*** Opening DATA PROVIDED ***
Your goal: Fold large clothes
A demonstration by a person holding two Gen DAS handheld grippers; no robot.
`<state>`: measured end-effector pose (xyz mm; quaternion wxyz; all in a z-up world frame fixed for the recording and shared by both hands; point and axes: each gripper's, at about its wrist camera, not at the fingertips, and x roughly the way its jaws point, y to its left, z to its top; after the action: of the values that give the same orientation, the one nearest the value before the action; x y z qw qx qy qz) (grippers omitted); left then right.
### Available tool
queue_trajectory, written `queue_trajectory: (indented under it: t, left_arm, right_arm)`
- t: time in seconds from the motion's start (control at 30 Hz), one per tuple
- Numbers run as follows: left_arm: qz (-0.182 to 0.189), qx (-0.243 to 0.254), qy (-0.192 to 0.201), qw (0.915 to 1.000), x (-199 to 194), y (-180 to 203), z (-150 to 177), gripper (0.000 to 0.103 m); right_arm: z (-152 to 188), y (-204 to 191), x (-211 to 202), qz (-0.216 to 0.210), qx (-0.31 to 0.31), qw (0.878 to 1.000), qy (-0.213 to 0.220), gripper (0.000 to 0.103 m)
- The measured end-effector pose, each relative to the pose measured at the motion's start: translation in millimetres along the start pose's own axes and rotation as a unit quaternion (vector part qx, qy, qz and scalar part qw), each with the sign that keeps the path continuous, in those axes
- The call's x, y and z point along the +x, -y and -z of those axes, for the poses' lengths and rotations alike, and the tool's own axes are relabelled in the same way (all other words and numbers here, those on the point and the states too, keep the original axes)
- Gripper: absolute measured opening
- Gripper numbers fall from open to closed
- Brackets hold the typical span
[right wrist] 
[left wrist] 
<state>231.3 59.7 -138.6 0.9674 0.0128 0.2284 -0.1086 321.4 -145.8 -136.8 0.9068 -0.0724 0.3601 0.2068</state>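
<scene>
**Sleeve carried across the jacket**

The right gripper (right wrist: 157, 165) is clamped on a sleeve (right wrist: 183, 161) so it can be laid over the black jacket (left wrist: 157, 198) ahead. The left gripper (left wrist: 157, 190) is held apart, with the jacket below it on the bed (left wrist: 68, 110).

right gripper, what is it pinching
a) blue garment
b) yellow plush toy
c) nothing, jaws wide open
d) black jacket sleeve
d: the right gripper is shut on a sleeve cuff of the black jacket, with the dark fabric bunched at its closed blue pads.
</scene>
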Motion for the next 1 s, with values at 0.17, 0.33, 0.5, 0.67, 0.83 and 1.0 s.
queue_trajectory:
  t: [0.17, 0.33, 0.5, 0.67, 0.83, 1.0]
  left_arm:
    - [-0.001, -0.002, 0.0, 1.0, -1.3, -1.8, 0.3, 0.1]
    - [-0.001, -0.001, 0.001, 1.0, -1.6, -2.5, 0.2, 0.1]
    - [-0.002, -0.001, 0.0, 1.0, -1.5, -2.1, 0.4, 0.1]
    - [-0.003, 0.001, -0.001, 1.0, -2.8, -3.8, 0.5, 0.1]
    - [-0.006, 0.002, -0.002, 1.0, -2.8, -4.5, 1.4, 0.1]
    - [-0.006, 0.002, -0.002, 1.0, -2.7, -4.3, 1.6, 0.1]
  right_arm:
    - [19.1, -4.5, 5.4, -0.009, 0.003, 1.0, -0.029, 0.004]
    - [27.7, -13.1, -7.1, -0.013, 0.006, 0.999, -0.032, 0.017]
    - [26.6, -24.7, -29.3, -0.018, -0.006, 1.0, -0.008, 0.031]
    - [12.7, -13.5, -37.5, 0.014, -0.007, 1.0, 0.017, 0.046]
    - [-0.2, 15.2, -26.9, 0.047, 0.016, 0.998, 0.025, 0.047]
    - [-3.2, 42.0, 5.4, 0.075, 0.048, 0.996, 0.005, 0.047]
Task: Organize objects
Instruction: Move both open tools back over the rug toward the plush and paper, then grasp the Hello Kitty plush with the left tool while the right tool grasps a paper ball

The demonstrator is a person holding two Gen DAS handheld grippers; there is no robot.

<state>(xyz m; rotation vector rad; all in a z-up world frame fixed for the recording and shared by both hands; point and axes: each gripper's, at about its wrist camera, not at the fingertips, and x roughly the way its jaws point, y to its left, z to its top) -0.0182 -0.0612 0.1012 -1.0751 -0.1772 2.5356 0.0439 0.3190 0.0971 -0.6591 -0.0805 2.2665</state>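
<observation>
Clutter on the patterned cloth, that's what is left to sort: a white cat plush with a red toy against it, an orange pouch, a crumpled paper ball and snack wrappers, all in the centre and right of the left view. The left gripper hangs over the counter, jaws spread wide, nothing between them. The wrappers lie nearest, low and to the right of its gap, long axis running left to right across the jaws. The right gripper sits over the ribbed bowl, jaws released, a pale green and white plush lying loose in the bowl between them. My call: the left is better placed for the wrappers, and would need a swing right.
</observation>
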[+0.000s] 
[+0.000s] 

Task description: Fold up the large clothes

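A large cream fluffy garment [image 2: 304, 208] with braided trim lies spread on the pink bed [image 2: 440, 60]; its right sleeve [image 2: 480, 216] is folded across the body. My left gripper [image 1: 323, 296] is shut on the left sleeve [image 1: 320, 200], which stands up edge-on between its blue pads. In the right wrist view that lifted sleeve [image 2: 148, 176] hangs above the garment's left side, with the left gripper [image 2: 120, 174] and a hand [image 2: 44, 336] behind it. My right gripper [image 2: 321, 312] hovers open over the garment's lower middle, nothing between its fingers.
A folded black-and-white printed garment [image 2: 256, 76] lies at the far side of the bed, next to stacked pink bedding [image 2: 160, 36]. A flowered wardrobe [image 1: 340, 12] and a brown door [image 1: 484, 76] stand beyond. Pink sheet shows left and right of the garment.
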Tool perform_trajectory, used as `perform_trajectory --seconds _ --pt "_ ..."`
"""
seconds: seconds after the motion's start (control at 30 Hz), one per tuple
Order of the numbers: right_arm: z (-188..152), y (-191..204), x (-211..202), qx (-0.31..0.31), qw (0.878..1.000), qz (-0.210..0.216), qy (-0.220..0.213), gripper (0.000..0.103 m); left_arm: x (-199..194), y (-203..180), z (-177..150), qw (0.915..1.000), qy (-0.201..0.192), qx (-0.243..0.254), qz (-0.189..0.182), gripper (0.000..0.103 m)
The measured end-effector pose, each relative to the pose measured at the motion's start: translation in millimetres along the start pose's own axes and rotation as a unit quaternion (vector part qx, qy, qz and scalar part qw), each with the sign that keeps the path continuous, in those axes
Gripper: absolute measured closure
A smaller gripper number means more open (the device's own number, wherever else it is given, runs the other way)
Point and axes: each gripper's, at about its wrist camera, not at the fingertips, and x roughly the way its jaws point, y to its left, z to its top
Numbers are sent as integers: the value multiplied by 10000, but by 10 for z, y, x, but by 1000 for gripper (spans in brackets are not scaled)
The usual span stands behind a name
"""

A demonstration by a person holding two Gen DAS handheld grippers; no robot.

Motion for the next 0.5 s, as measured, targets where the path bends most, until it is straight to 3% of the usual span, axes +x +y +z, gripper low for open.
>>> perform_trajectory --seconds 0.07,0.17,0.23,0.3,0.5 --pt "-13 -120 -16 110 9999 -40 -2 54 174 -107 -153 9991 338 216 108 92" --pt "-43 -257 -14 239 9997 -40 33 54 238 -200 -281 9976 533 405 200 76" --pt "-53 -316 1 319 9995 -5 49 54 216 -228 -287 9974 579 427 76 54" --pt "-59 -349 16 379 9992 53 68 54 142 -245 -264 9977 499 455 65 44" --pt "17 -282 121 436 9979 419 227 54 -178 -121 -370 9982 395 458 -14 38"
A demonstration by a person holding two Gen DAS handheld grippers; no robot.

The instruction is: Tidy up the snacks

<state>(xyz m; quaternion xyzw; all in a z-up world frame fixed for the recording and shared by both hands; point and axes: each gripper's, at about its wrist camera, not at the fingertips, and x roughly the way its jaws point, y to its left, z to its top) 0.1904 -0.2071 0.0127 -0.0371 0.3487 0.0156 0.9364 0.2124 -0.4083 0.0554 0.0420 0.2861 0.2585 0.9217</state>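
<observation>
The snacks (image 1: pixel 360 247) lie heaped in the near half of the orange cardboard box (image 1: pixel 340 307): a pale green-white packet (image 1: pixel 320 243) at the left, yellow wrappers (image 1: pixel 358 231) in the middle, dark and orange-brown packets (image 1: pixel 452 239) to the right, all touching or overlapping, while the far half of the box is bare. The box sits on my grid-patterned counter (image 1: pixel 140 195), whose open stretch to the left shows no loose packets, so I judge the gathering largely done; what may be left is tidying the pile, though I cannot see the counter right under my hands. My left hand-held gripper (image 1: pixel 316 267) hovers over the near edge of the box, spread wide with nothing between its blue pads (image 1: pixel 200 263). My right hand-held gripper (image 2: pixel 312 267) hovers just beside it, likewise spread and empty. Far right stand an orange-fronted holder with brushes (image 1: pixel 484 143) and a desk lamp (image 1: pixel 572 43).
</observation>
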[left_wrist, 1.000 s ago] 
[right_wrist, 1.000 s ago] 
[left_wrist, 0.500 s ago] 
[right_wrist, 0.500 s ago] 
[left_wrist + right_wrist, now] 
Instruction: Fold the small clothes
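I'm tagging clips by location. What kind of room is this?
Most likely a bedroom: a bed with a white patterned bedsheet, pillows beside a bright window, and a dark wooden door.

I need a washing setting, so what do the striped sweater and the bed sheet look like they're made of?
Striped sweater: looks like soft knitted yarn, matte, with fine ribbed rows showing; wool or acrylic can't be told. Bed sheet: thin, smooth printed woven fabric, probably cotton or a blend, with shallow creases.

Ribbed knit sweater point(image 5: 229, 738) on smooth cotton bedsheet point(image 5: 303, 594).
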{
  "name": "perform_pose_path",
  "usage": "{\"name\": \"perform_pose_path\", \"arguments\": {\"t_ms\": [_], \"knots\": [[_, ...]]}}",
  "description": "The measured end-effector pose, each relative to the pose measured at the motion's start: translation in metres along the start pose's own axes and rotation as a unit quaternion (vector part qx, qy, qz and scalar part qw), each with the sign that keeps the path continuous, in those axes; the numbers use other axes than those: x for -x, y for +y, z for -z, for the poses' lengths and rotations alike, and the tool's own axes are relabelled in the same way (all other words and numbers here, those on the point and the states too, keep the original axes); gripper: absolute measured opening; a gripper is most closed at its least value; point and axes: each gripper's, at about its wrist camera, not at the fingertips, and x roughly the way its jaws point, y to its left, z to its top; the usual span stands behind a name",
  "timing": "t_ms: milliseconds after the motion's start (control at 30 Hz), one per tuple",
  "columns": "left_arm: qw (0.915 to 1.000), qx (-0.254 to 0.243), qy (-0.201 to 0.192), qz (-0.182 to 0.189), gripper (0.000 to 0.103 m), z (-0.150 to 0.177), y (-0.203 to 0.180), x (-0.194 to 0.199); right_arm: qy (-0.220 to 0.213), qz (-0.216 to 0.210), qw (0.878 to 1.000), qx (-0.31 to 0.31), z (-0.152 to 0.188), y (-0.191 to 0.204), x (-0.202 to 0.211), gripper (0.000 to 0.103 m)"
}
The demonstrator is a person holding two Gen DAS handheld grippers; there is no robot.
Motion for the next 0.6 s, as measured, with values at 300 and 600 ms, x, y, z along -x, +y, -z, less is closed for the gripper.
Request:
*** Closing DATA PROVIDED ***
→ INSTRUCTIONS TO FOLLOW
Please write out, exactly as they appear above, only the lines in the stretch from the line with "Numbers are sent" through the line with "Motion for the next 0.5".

→ RESULT OF THIS EXERCISE
Numbers are sent as integers: the value multiplied by 10000, but by 10 for z, y, x, but by 1000 for gripper (spans in brackets are not scaled)
The usual span stands behind a name
"""

A demonstration by a person holding two Gen DAS handheld grippers; no robot.

Motion for the next 0.5 s, as measured, targets where the path bends most, until it is straight to 3% of the usual span, axes +x +y +z, gripper low for open.

This completes the required output.